Again, society and corporations work not quite so, as we were told (or were lead to believe).
Now try to have a nice day and forget the all sour things I just told you 
my supermarkret still has em but it would be really good 
As much as I agree that plastic bags ARE a major issue, I do believe they are not the key issue that we should be focussing on. Lets face it, 11% of household waste is plastic, 40% of which if made up of plastic bottles - far in excess of plastic bags. Staggeringly, only 3% of household plastic bottles are currently recycled. You do not see the supermarkets and manufacturers making an issue of this! Why? it is the cheapest way to push drinks to you the consumer (I remember when water only came from taps!!). They can not directly charge you for the plastic bottle. On the other hand, plastic bags cost the supermarkets money. They provide the bags at their expense, so why not make it an issue so they can charge YOU for the bags. Ban them or don't ban them - charging just seems a cop out and exploitation of the green issue.

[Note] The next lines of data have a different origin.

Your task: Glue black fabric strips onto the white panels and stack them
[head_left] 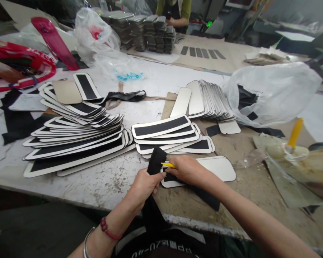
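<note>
My left hand (145,184) is closed on a black fabric strip (156,159), whose upper end sticks up past my fingers while the rest hangs down over the table's front edge. My right hand (187,170) grips a slim yellow tool (168,165) with a pointed end; its kind is not clear. The fingers of both hands nearly meet over a white rounded panel (218,168), which has black material at its left end. Behind my hands lies a small pile of white panels with black centres (161,127).
A large stack of black-centred panels (78,150) spreads on the left. Plain white panels (212,100) stand leaning at centre right, beside a clear plastic bag (274,93). A yellow handle (295,132) rises from a smeared container at right. A co-worker (177,14) stands beyond the table.
</note>
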### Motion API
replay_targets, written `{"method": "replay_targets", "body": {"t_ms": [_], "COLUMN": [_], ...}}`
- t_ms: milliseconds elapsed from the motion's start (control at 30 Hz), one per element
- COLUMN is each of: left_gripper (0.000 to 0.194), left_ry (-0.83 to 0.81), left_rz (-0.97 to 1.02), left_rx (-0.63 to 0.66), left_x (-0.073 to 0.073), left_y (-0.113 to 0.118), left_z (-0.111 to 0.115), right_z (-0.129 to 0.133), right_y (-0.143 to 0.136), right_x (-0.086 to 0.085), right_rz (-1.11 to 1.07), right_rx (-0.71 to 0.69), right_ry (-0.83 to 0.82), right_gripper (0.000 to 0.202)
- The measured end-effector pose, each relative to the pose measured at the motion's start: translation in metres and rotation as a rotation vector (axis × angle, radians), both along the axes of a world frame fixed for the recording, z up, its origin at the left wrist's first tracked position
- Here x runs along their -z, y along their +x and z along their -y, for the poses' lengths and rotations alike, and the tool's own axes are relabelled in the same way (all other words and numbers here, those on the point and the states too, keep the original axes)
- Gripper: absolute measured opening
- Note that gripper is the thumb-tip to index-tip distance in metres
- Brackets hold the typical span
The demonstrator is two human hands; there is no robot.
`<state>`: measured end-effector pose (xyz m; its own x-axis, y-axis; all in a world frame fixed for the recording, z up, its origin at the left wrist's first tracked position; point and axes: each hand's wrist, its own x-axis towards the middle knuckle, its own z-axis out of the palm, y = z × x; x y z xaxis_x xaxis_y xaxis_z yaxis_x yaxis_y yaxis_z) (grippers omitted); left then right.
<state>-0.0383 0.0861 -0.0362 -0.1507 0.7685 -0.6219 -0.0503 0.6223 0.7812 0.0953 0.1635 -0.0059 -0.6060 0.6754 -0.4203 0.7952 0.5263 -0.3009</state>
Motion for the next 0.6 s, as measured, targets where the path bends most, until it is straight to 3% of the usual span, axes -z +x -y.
{"method": "replay_targets", "body": {"t_ms": [100,167,233,367,433,600], "left_gripper": [0.029,0.029,0.032,0.037,0.039,0.046], "left_ry": [0.033,0.044,0.045,0.026,0.007,0.007], "left_rz": [-0.047,-0.071,-0.088,-0.106,-0.115,-0.169], "left_rx": [-0.018,-0.018,-0.015,-0.001,0.011,0.044], "left_x": [0.000,0.000,0.000,0.003,0.004,0.004], "left_y": [0.003,0.003,0.003,0.002,0.002,0.002], "left_z": [0.002,0.003,0.004,0.004,0.004,0.004], "right_z": [0.004,0.007,0.008,0.004,0.001,-0.003], "right_y": [0.006,0.024,0.055,0.126,0.147,0.145], "right_x": [-0.003,-0.008,-0.012,-0.015,-0.013,-0.003], "right_rz": [0.050,0.084,0.111,0.093,0.055,0.174], "right_rx": [0.025,0.035,0.083,0.331,0.409,0.505], "right_ry": [0.064,0.074,0.050,0.026,0.038,0.123], "right_gripper": [0.027,0.027,0.023,0.023,0.025,0.028]}}
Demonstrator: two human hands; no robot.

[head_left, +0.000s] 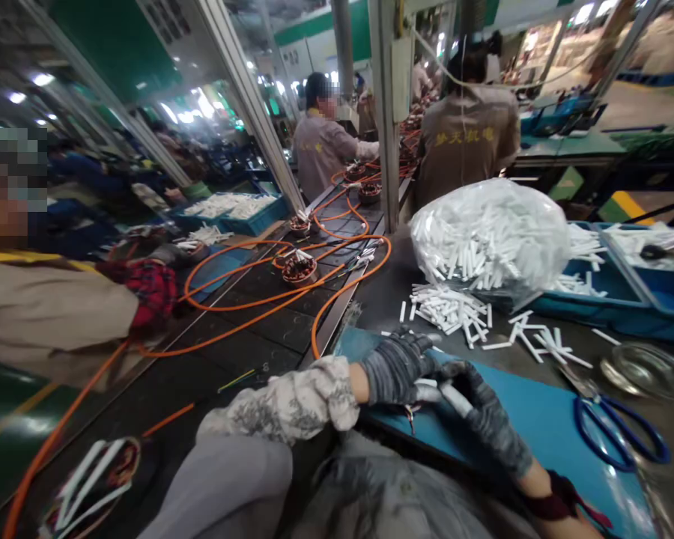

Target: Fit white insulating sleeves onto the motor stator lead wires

Plastic packaging only accounts for 2% of all crude oil consumed globally - I think we have some much larger issues to fry if we are to save the planet. Every little helps, but lets get real about our focus if we are to make a difference.
Take a look (Google it) at the "plastic soup" of waste floating in the Pacific Ocean. It is growing at an alarming rate and now covers an area twice the size of the continental United States. This mass of debris – in effect the world's largest rubbish dump – is held in place by swirling underwater currents. This drifting "soup" stretches from about 500 nautical miles off the Californian coast, across the northern Pacific, past Hawaii and almost as far as Japan. Now that's a real issue - and who talks about that on the evening news???? What is being done about it? who is taking ownership? No-one!
| c'tair wrote: |
http://news.therecord.com/article/354044
|
Heard about this on the radio the other day. This is great and it shows that you're never too young or too old to make a difference.
I have switched to bringing my own bags to the groshery store. I forget when I go to the malls, but I agree, plastic bags are bad. Some stores have started charging for bags, but I think that people just get frustrated instead of buying a $1.00 bag and using it for reuse.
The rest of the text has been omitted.